Personnel hospitalier de Elmhurst à New York

Alors que l'armée et la police ont été mobilisées pour réprimer violemment et intimider les manifestants, l'extension internationale des manifestations de masse a été encourageante pour de nombreux travailleurs et jeunes aux États-Unis. Ce week-end, des millions de manifestants aux États-Unis ont été rejoints par des centaines de milliers de travailleurs et de jeunes qui ont manifesté en Allemagne, au Royaume-Uni, en Australie, en Autriche et dans de nombreux autres pays. Les vidéos de ces manifestations ont été visionnées par des millions de personnes sur les médias sociaux.

Une infirmière de l'Illinois qui s'est jointe à une manifestation dans son hôpital a attiré l'attention sur ces protestations et a déclaré: «J'ai entendu parler des protestations à Londres et dans d'autres endroits. La nouvelle se répand enfin. Ce n'est pas seulement un problème aux États-Unis. Il s'agit d'un problème mondial. L'histoire nous montre que c'est un problème qui aurait dû être éradiqué depuis longtemps. Quand ce sera fait, nous serons plus forts et plus unis».

Interrogée sur l'évolution de Trump vers la dictature et la réponse des démocrates, elle a déclaré: «L'évolution de Trump me terrifie absolument. Je suis très inquiète qu'il en profite pour essayer de reporter les élections». Kelly et Linda ont exprimé une forte opposition non seulement aux mouvements vers la dictature, mais aussi à l'ensemble du système politique.
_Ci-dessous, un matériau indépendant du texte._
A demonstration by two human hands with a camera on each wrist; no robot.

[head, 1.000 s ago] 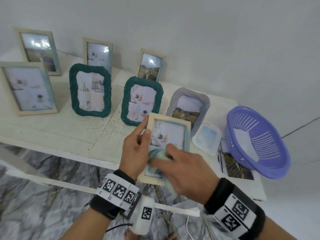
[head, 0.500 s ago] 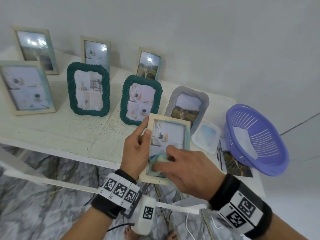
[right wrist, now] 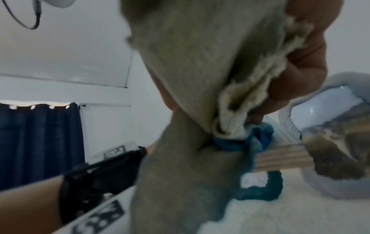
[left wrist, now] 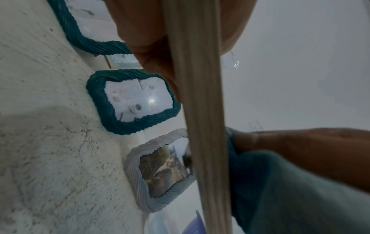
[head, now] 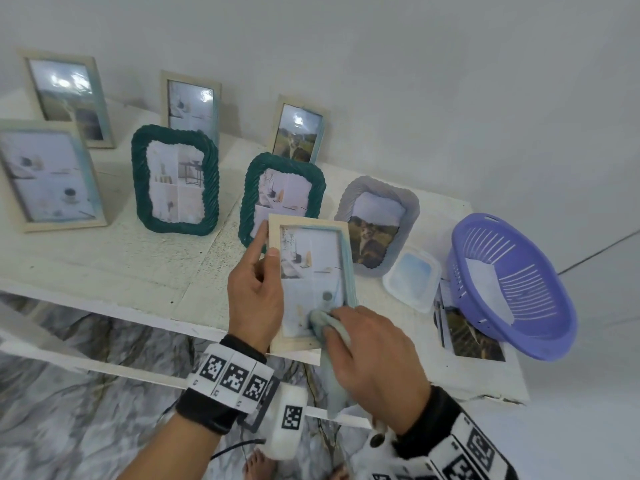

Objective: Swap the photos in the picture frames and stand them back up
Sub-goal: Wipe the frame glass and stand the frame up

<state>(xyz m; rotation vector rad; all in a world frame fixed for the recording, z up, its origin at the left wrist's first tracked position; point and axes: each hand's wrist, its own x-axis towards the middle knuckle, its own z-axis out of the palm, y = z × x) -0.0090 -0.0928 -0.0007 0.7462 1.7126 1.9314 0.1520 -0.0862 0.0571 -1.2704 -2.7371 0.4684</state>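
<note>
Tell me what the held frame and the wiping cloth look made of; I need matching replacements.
Held frame: probably pale wood, matt; faint lengthwise grain along its edge in the left wrist view. Cloth: soft grey-green fabric, possibly microfibre, with a fuzzy, fraying hem in the right wrist view.

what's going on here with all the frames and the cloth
A person is wiping the glass of a pale wooden frame. The left hand grips its left edge and holds it up over the white table, while the right hand presses a pale cloth against the lower glass. Other frames stand behind it.
</note>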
Kelly a déclaré: «Depuis le premier jour où Trump est entré en fonction, il nous a fait évoluer vers une dictature, c'est comme ça qu'il fonctionne. On voit le 1% supérieur, il n'y a pas d'effet de retombée, l'argent et le pouvoir restent au sommet. Il veut désespérément que notre pays fonctionne de cette façon tant qu'il est au pouvoir... Je pense que notre système bipartite est très imparfait et pour voir de réels progrès, il faut le démanteler. Le cercle politique tout entier est un cirque rempli de parrainages d'entreprises et de marchandises hors de prix que nous devons consommer pendant que nous regardons le spectacle».

Linda a déclaré: «Les démocrates ont promulgué une autre vague du Patriot Act qui donnerait à Trump plus de pouvoir policier. Ils sont inefficaces et le revers d’une même médaille. Ils sont dans la poche de l'élite patronale. Notre système est si peu fonctionnel que je ne vois pas comment on pourrait aller de l'avant tout en travaillant dans le cadre de ses paramètres. Il doit être démantelé et reconstruit».